La main de Serge se fait insistante. Je vois parfaitement comment il s'y prend. La main plaquée sur les fesses, son majeur s'insinue peu à peu vers la fente de Brigitte, la massant lentement. Je la connais bien, il ne lui en faut pas beaucoup... Du coup, elle se penche en avant, prenant appui sur la table basse, son cul et sa fente offerts. Serge le savait, et en profite. Je vois son majeur pénétrer la vulve, doucement d'abord, puis vigoureusement. Brigitte ne retient plus ses gémissements, que je connais un peu. Elle ne va pas tarder à jouir, un premier orgasme. Les suivants viendront vite quand son oncle accélérera le rythme du branlage, puis de la pénétration avec un second doigt, puis de l'introduction de son pouce dans le cul de ma fiancée... Je suis à deux doigts de me branler devant ce spectacle hallucinant, mais non, ma revanche va venir.

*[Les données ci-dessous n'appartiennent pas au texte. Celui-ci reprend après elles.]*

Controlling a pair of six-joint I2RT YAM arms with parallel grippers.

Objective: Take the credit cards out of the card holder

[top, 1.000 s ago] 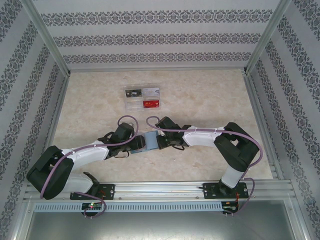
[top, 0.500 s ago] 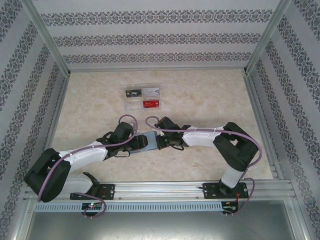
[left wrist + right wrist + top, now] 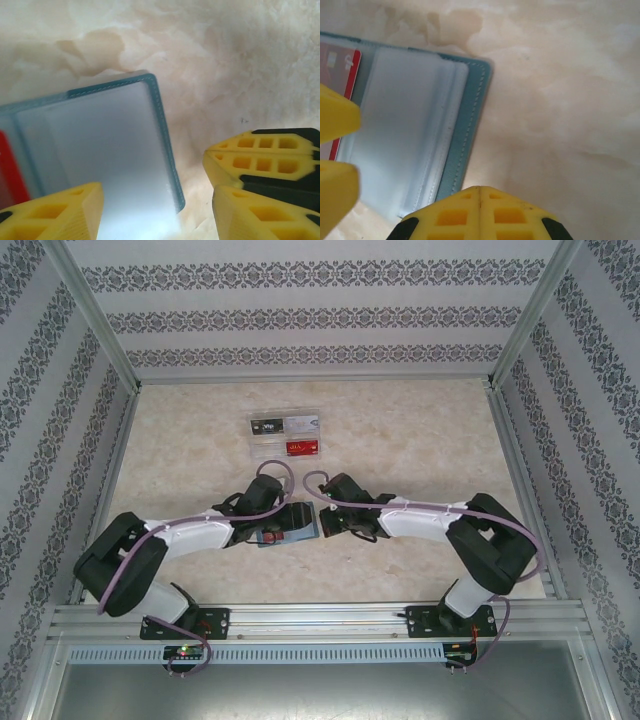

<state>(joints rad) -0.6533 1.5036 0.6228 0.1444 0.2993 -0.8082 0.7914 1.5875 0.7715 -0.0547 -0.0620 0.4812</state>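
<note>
Card holder (image 3: 100, 145) | corner between parted left claw (image 3: 157, 212) | right claw (image 3: 480, 200) closed, just beside

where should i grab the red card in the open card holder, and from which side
Likely the red card by its red-rimmed edge beside the clear sleeves, coming from above: the card holder lies open on the table, so the thin card offers only an edge to pinch. Where its pocket opens is unclear.
</note>
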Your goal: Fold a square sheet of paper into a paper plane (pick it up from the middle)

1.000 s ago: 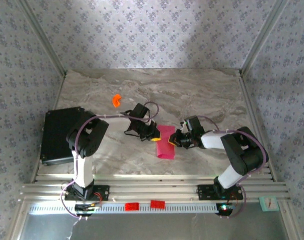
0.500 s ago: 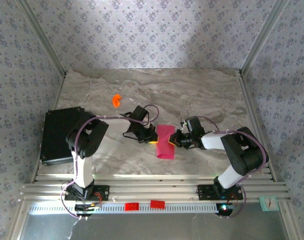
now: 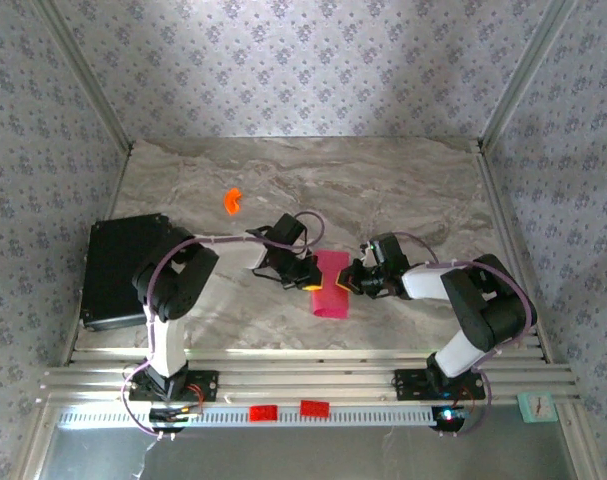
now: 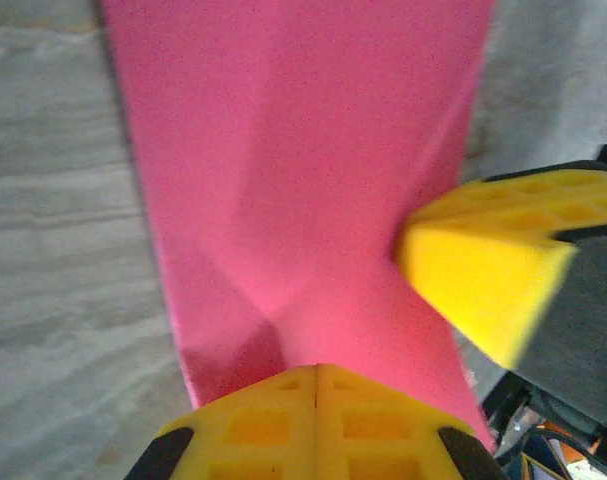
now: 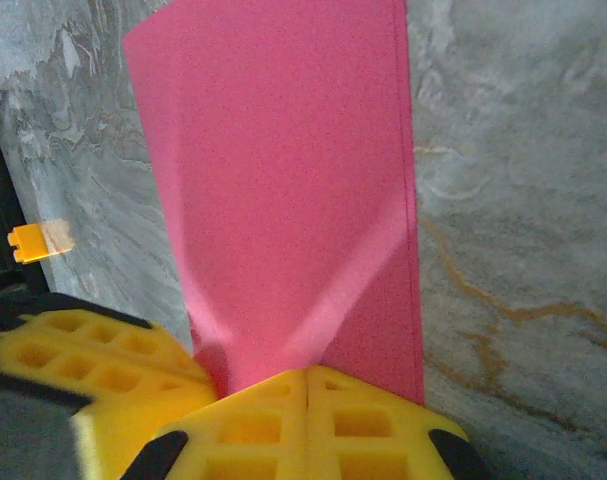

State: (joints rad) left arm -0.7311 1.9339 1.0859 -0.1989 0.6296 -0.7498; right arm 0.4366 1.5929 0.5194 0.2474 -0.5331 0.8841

Au final Serge se contente de cette entrée en matière, et laisse une Brigitte, trempée et pantelante. Je la vois quitter la terrasse, file me recoucher, semblant d'être assoupi, pour l'accueillir, chancelante, comme il se doit. À peine est-elle allongée que je m'empare d'elle. Je ne vais pas lui faire l'amour, je vais la baiser, grave. Je sais que je l'aime, qu'elle n'est pas une salope, mais qu'il peut lui arriver d'être une femme facile. Hé bien je vais lui montrer qui c'est son mec... Elle est encore toute mouillée du doigtage, du branlage de Serge, ce n'est plus mon amour, c'est une salope qui va en prendre. Je ne me reconnais plus, je suis comme un fauve, un mâle un rut. Finies les délicatesses, elle n'aime pas être prise en levrette, tu parles, je te la tringle à quatre pattes, une main tirant ses cheveux en arrière, l'autre lui claquant son petit cul à la volée. Je l'insulte, des mots durs. Brigitte halète, gémit, couine, éructe au premier orgasme. Je ne lâche pas l'affaire. Je lui baise la bouche, à la faire vomir. Je l'enconne de nouveau. Je lui pétris l'anus du pouce, mais je ne l'encule pas, même si elle l'attendait, ce n'est pas de mon goût.

Une belle folie. Pour finir j'éjacule, à longs jets épais, sur son visage, et la f***e à ouvrir la bouche pour qu'elle pompe mes dernières gouttes de foutre. Elle n'en peux plus, le rouge aux pommettes, les yeux hagards de jouissance. Et moi, en plus du défoulement carrément dingue, je l'aurais fait tellement gueuler à jouir que le Serge aura bien compris qui était le mec dans cette affaire. Mais en fait je pige assez vite que je n'ai pas à me vanter de tout ça, je ne m'y attendais pas, j'ai fait avec, point.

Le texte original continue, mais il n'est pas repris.